22 killed in ongoing operation against PKK

22 killed in ongoing operation against PKK

HAKKARİ - Hürriyet Daily News
22 killed in ongoing operation against PKK

The military has been conducting operations in the region since July 25, 2012. DHA Photo

Twenty-two militants from the outlawed Kurdistan Workers’ Party (PKK) have reportedly been killed in the eastern province of Hakkari following a week of operations in the mountainous area near the Iranian and Iraqi borders.

The military has been conducting operations in the region since July 25, and clashes intensified after nearly 100 PKK militants, crossing from northern Iraq, reached the town of Şemdinli on the night of July 29 in the eastern province of Hakkari.

 Recent reports said the PKK militants were surrounded in a rural area between the villages of Rüzgarlı, Bağlar and Yiğitler in Şemdinli.
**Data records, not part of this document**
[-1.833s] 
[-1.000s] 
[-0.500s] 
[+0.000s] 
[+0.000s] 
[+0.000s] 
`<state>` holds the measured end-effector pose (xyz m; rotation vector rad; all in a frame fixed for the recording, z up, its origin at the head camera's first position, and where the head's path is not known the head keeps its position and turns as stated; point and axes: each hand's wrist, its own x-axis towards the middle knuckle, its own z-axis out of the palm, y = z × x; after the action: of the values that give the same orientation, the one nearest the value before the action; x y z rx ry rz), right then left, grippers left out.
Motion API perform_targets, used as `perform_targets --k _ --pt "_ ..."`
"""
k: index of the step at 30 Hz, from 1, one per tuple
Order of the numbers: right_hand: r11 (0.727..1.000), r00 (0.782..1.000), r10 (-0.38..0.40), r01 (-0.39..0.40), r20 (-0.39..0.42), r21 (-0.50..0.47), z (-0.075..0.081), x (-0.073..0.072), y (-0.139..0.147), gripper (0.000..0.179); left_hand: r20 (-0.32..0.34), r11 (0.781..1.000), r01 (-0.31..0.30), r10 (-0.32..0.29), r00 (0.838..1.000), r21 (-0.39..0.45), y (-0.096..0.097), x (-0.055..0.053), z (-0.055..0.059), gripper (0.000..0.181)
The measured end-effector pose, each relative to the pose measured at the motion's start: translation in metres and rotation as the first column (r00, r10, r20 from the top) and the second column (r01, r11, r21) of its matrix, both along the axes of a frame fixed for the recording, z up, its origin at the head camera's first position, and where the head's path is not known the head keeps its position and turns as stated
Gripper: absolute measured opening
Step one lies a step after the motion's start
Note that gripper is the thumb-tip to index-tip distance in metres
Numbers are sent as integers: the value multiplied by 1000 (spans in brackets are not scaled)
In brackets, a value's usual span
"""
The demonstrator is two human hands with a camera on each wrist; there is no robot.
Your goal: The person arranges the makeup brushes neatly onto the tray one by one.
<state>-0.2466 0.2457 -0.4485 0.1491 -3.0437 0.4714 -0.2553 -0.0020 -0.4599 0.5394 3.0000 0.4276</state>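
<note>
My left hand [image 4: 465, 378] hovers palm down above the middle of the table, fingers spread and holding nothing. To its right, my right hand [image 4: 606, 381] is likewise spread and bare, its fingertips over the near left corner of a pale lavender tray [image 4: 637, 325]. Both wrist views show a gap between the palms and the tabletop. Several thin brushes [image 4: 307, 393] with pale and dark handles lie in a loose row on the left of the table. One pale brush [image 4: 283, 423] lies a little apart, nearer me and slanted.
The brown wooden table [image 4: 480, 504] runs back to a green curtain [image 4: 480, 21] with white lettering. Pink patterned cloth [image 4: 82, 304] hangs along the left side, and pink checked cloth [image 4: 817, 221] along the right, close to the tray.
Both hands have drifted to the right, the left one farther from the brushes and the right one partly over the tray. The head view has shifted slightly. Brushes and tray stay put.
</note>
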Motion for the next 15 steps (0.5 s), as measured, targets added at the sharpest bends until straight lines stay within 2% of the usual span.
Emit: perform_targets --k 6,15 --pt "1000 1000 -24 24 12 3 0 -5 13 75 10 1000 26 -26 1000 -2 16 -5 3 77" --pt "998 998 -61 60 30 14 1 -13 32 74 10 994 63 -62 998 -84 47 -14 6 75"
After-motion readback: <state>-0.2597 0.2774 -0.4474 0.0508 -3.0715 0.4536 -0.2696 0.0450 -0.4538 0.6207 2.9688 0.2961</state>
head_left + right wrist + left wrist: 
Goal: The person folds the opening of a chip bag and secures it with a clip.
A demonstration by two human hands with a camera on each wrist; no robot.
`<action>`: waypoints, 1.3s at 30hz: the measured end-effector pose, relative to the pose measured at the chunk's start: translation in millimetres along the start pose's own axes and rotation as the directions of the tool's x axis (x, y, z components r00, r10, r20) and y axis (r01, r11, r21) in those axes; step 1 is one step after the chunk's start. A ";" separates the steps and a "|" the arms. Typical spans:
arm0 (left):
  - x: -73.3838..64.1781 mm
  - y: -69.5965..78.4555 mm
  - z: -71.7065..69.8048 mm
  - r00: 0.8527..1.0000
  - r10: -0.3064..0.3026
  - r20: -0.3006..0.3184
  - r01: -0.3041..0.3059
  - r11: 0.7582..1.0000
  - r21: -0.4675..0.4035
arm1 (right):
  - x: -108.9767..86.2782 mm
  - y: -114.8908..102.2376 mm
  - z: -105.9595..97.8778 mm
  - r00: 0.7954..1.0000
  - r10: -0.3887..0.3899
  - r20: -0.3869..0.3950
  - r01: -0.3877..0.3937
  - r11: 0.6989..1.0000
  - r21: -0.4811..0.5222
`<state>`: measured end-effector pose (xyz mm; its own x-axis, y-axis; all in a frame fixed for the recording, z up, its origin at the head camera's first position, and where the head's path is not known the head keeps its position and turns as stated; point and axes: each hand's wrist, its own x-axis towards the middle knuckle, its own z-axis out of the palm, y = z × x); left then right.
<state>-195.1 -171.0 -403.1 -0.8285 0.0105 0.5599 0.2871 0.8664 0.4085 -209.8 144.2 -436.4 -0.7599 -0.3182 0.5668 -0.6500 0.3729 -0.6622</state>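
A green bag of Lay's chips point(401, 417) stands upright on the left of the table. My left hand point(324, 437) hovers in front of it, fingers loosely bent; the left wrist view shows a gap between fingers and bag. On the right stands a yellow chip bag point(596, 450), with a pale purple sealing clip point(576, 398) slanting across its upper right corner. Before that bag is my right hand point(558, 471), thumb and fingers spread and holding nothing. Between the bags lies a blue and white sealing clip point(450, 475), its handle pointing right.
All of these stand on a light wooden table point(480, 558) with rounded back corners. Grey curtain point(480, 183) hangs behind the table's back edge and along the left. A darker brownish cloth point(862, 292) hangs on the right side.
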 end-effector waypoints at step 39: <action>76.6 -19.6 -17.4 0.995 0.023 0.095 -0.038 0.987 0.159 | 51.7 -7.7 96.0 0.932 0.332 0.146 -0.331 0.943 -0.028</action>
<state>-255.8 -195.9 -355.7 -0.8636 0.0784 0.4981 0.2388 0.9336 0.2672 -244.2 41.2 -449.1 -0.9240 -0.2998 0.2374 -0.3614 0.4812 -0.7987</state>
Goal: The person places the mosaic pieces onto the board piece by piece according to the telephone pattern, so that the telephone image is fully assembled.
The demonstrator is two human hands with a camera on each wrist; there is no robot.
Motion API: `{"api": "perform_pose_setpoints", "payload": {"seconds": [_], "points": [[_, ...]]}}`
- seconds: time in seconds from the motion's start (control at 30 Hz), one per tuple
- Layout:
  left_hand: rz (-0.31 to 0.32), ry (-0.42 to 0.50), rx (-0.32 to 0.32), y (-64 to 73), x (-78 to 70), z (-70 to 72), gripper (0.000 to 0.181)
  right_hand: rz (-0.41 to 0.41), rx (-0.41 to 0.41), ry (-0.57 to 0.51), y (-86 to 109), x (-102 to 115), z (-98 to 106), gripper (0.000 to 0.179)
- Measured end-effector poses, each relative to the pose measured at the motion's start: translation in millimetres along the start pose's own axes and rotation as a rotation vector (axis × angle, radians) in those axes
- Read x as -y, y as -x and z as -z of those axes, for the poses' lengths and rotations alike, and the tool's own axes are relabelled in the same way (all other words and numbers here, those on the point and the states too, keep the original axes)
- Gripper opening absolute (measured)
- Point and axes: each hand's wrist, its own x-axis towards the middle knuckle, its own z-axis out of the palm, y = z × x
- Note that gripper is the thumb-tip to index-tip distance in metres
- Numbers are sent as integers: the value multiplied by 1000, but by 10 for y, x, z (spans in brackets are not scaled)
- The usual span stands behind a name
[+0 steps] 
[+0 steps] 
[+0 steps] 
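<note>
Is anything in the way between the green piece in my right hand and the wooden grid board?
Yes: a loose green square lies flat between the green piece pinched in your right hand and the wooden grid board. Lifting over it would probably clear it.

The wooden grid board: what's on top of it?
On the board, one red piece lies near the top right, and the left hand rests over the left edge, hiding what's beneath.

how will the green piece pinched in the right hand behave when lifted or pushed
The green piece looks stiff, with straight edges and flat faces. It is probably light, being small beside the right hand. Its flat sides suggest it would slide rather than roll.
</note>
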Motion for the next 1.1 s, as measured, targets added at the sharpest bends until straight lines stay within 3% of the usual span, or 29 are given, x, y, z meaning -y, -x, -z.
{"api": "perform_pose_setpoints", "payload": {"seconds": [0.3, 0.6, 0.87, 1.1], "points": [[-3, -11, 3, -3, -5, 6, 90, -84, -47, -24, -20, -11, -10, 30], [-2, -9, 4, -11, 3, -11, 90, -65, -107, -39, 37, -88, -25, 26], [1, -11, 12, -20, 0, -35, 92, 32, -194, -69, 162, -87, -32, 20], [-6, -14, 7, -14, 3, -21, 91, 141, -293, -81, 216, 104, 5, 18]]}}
Members of the PKK, meanwhile, allegedly detonated explosives on a bridge connecting the villages of Yeşiltaş and Dağlıca, 50 kilometers from Hakkari’s Yüksekova district yesterday night. The bridge was damaged beyond use and all land connection between Dağlıca and the rest of the province was severed. Repair teams from Yüksekova highway department have begun work on opening an alternate route.

Meanwhile, the details of the PKK operation in Şemdinli are slowly being clarified, daily Radikal reported.

The operation reportedly started after two PKK members who surrendered last week confessed that the group was planning to organize a large-scale attack in Şemdinli and capture the district’s center. In addition to the fighting, a large forest fire has also surrounded Şemdinli, Rahmi Kurt, the Hakkari provincial head of the Peace and Democracy Party (BDP) told the Hürriyet Daily News yesterday, adding that nothing was being done to extinguish the blaze.

BDP deputies Özdal Üçer and Esat Canan are currently in the district and are attempting to reach the villages where the clashes are occurring.

Kurt said police were not permitting deputies to enter the villages due to safety concerns.